Dismiss Notice
Join Physics Forums Today!
The friendliest, high quality science and math community on the planet! Everyone who loves science is here!

Both signed and unsigned int storing signs?

  1. Sep 5, 2009 #1
    In this code -

    Code (Text):

    #include<stdio.h>
    main()
    {
        signed int a = -9485;
        unsigned int b = -9485;
        printf("%d", a);
        printf("%d", b);
    }
     
    I get the output as -
    Code (Text):

    -9485-9485
     
    And I was wondering b wont store the negative sign.
     
  2. jcsd
  3. Sep 5, 2009 #2
    It's not storing the sign in an unsigned integer.

    "%d" is the formatting code for a signed integer...so whatever input you give it will therefore be cast into a signed integer before being output to the console. "%u" is the formatting code to print an unsigned integer.

    If you are using C++ then you can print out the value without converting it to a different type by using std::cout.
     
  4. Sep 5, 2009 #3
    I applied %u on b and this is what I get -

    -9485
    4294957811

    This is the new code -
    Code (Text):

    #include<stdio.h>
    main()
    {
        signed int a = -9485;
        unsigned int b = -9485;
        printf("%d \n", a);
        printf("%u", b);
    }
     
     
  5. Sep 5, 2009 #4
    Actually, it's more complex than that. Consider the following:

    Code (Text):
    #include <iostream>
    using namespace std;


    int main()
    {
        int a = -9485;
        unsigned int b = -9485;

        cout << "a = " << a << endl;
        cout << "b = " << b << endl;
       
       
        return 0;  
    }
     
    Your compiler should hit you with a warning (but not typically an error!) when you attempt to compile this because of the implicit conversion in this line:

    Code (Text):
    unsigned int b = -9485;
    Ordinarily, there's no difficulty with implicit conversions between signed and unsigned ints if the signed int is [itex]\ge[/itex] zero. But implicitly converting between a negative int and an unsigned int is something that's not defined by the standard and so is compiler dependent.

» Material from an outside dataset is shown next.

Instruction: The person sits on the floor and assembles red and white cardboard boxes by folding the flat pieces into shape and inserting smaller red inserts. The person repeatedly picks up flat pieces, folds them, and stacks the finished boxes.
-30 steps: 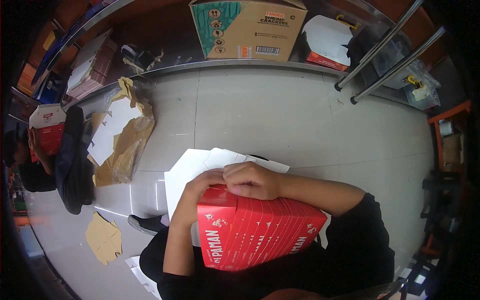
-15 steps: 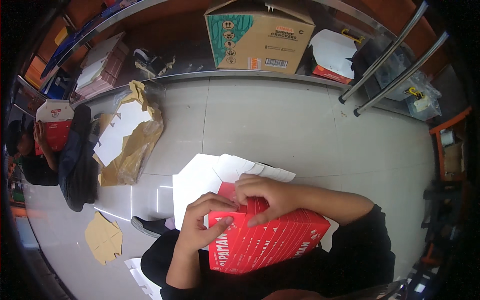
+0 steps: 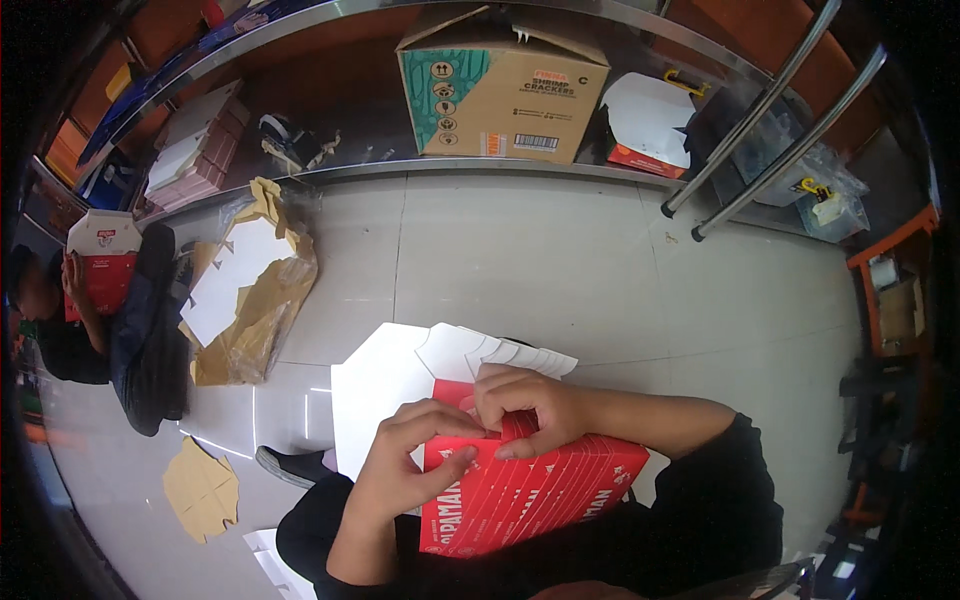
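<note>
A stack of nested red cardboard food boxes (image 3: 535,505) with white lettering rests on my lap, tilted to the right. Their white inner flaps (image 3: 385,385) fan out on the far side. My left hand (image 3: 400,460) grips the upper left corner of the frontmost box, thumb on its outer face and fingers over the top edge. With bent fingers, my right hand (image 3: 530,405) pinches a folded red tab (image 3: 518,425) of that box, close to the left fingertips. Some of the tab is hidden behind the fingers.
Beyond the tiled floor, a low metal shelf (image 3: 360,165) holds a large brown carton (image 3: 505,100) and a white-topped box (image 3: 648,125). Brown wrapping (image 3: 270,320) with white card sheets lies at left, beside a seated person (image 3: 75,345) holding a red box. Brown cardboard (image 3: 200,490) lies nearer.
The whole view has shifted slightly, with the shelf and floor items lower and further left. My right fingers have curled the red tab, and both hands stay on the box.
</note>
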`<state>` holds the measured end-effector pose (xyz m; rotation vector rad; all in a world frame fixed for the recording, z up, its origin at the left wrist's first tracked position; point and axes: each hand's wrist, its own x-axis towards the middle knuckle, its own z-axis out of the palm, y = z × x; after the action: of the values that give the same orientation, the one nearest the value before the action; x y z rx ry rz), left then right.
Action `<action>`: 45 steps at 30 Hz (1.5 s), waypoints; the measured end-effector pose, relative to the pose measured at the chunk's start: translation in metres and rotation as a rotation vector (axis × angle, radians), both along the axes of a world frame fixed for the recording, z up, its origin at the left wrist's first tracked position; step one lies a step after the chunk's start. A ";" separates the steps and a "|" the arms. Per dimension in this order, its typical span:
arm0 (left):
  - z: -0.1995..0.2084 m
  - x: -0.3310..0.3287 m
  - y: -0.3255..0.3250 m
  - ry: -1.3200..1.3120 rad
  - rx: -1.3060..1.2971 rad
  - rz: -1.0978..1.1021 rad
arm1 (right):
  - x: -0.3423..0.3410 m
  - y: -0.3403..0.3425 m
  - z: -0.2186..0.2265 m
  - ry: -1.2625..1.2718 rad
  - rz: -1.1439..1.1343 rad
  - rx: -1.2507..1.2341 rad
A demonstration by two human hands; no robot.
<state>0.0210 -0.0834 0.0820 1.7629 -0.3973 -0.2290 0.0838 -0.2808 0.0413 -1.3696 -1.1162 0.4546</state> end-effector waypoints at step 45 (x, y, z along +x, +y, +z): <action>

    To understand what's really going on in the C case, look at what the C99 specs have to say on the subject:

    For what it's worth, C++ has much, much stricter type enforcement than C. GCC will happily compile something like

    Code (Text):
    unsigned int b = -9485;
    without giving you any warning that it's dangerous unless you pass the '-Wconversion' flag at compile time. Implicit type conversions like this can be a nightmare in C because compilers will often just let you hunt for the bug on your own. Note also that you can lead yourself to a whole world of pain by casting the conversion explicitly; something like

    Code (Text):

    int a = -9485;
    unsigned int b = (unsigned int)(a);
    will quite happily compile in C without giving you any warnings at all even if you pass the '-Wconversion' flag to the compiler. The reason is that the compiler will believe you know what you're doing if you've gone to the trouble of explicitly casting from signed to unsigned int. (Something similar happens in C++ if you go to the trouble of static_cast-ing from signed to unsigned.)
     
  6. Sep 5, 2009 #5
    oook...so that made the output chaos.

    Yep it did!


    So, as I thought before, it wont happen that the sign will be simply removed...so we can't add this advantage to an unsigned datatype so as to simply convert a negative to positive.

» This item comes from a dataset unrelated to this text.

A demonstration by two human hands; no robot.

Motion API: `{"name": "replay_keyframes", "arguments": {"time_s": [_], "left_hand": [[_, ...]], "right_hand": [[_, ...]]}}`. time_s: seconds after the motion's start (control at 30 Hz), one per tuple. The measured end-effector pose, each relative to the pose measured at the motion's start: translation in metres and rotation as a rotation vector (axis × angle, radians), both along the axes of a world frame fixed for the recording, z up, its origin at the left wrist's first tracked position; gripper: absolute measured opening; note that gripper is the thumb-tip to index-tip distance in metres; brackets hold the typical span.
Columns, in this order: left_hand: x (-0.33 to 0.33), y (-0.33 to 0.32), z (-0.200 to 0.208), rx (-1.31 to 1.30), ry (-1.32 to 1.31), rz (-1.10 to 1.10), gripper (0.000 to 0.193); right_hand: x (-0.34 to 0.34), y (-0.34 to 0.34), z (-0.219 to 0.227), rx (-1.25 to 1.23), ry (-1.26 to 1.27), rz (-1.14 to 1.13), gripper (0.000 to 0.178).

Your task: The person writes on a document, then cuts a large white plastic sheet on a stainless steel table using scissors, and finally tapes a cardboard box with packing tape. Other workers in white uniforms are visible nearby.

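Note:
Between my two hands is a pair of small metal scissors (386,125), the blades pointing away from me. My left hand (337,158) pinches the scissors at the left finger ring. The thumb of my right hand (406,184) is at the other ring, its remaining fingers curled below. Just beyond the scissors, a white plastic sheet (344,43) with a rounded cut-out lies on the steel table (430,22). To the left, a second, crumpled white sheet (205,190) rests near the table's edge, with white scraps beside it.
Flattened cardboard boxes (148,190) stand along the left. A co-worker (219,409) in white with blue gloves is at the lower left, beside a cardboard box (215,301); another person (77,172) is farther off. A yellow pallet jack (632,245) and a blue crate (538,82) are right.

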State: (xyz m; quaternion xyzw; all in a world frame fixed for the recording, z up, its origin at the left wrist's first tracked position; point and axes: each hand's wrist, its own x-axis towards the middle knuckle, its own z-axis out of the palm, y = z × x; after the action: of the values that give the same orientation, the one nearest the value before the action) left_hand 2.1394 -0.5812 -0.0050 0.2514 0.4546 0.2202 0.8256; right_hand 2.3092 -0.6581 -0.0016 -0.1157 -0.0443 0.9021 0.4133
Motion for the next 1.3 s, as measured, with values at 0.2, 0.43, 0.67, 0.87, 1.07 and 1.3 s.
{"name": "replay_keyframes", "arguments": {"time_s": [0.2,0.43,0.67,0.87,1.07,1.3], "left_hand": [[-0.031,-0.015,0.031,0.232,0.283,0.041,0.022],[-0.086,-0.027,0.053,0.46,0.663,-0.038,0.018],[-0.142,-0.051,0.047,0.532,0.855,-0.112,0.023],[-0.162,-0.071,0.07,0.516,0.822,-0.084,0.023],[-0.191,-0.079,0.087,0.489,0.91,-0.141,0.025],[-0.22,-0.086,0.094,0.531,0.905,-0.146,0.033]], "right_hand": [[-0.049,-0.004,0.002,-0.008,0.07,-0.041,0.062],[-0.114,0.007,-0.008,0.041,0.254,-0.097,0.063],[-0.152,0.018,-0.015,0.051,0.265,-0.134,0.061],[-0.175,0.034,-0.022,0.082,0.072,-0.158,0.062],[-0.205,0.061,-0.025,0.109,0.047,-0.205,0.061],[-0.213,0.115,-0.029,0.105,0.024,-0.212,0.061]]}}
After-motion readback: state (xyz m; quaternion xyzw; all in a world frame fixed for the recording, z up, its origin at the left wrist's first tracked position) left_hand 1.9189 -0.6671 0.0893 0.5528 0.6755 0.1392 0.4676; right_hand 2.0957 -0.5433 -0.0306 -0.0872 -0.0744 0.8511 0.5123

    The only advantage that we have with an unsigned type is that it has a larger range for a positive value.
     
  7. Sep 5, 2009 #6
    There are two advantages to using an unsigned type. First, you can represent numbers that are twice as large. Second, you no longer have to worry about handling negative values. For example, if you want to check that an integer coordinate is within some range [0,width] which is signed, then you need to check (val >= 0 && val < width) but if its unsigned, you can just check (val < width). Of course, there are additional disadvantages to using signed types as well...such as making your code more error-prone, and making loops that count downwards more difficult.

    In C++ the conversion just reinterprets the bits. Imagine you have 4 bits and you want to store a signed integer. You need one bit to store the sign, this leaves only 3 bits to store the actual number...so your number must be in the range of 0-7. With an unsigned int, you can use all 4 bits to store the number, so it can range from 0-15. If you were to convert the unsigned 15 to signed, the last bit would be multiplication by -1 instead of +8, giving you a result of -7.
     
  8. Sep 5, 2009 #7

    Hurkyl

    User Avatar
    Staff Emeritus
    Science Advisor
    Gold Member

    Actually, that's not strictly true -- the C standard allows a small variety of possibilities. One's complement, for example.

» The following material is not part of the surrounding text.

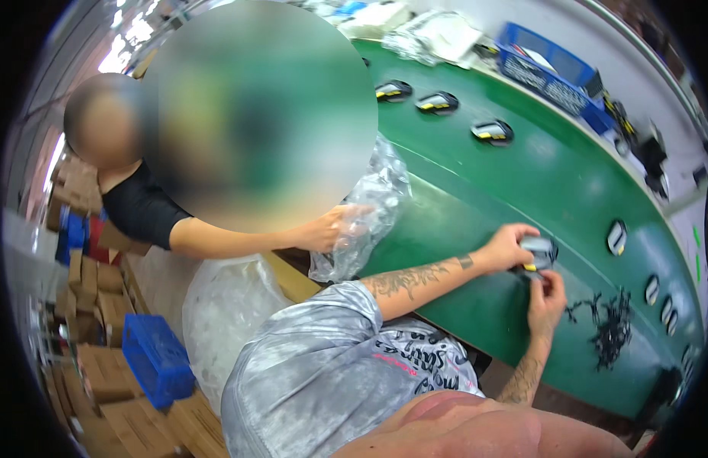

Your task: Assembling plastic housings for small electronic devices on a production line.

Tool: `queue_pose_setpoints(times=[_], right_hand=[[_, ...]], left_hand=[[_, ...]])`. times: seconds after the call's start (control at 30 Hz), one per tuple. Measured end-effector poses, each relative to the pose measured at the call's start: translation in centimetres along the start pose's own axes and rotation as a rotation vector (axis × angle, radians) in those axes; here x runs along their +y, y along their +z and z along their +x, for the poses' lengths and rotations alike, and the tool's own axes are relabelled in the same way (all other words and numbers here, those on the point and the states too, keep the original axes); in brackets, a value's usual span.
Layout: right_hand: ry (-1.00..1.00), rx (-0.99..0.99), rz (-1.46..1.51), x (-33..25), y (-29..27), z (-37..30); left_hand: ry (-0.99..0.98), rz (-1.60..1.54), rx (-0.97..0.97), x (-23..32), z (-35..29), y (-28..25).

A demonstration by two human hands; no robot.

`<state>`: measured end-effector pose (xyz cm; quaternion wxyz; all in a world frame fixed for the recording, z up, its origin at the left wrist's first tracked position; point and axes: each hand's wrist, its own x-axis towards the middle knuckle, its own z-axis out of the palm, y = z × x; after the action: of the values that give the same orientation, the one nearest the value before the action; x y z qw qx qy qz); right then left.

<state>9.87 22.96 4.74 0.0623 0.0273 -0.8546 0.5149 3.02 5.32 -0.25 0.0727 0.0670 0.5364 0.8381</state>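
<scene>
My left hand (512,248) grips what looks like a computer mouse (542,246), black and grey with a yellow patch, just above the green table (453,298). From the near side, my right hand (548,296) pinches at its lower edge with thumb and finger. My fingers cover part of the mouse, so its underside is hidden. To the right of my right hand lies a tangled heap of small black pieces (613,330), too small to name.
More mice (493,132) lie along the table's far strip and right end. At left, a co-worker's hand (329,229) holds a clear plastic bag (380,202). A blue basket (548,65) stands beyond the far edge. Cardboard boxes (102,374) and a blue crate (157,359) stand lower left.
</scene>
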Motion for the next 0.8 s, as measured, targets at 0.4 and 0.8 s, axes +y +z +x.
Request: queue_pose_setpoints(times=[0.4, 0.8], right_hand=[[0.096, -0.164, -0.637, 4.4, -12.8, -1.2], [0.006, -0.123, -0.399, 3.2, -4.9, 3.5]], left_hand=[[-0.265, -0.451, -0.223, 1.8, 1.2, -1.1], [-0.327, -0.606, -0.292, 2.4, 1.0, -2.3]])
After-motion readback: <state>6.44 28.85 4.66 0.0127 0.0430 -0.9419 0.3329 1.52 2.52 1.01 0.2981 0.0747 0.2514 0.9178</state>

    As a general rule, I would advise against writing code that relies on bit patterns of signed numbers or on the behavior of signed overflow or other similar things.

    (A brief internet search suggests that casting to signed an unsigned value that is too big is actually undefined behavior -- and so is completely unreliable, except for the fact that most desktop computers implement integer arithmetic the same way and C implementations cater to that)
     
    Last edited: Sep 5, 2009
  9. Sep 5, 2009 #8

    D H

    User Avatar
    Staff Emeritus
    Science Advisor

    Any "conversion to or from an integer type produces a value outside the range that can be represented" is undefined behavior. Long ago, I used to use

    unsigned int some_variable_name = -1;

    as an easy way to set some_variable_name to the largest possible unsigned integer. This worked on many different computers and with many different compilers -- until someone ported my code to some strange machine. My lesson-learned: Never invoke undefined behavior, intentionally or unintentionally. Doing so not only opens the doorway to Murphy's law, it opens the doorway and begs for Murphy to please come in.

    Regarding
    unsigned int foo; ... printf ("%d\n", foo);

    Printf does not know what was passed to it as it takes a variable number of arguments. It uses the format list to interpret what was passed to it. For example,

    int foo; double bar; ... printf ("foo=%f, bar=%d\n", foo, bar);

    will compile and will yield some rather inscrutable output.
     
  10. Sep 5, 2009 #9

    Hurkyl

    User Avatar
    Staff Emeritus
    Science Advisor
    Gold Member

    For the record, 0u-1u would be a portable way to do that. I've nagged myself into doing that somewhat pedantically, and I feel a little better knowing it really is worthwhile!
     
  11. Sep 5, 2009 #10
    We are now talking about two different languages. Anyway, it can be a measurable reduction in computation time to use unsigned wraparound in this manner -- which is why I use it. When you have to wait around for hours for a job to complete, it starts to matter.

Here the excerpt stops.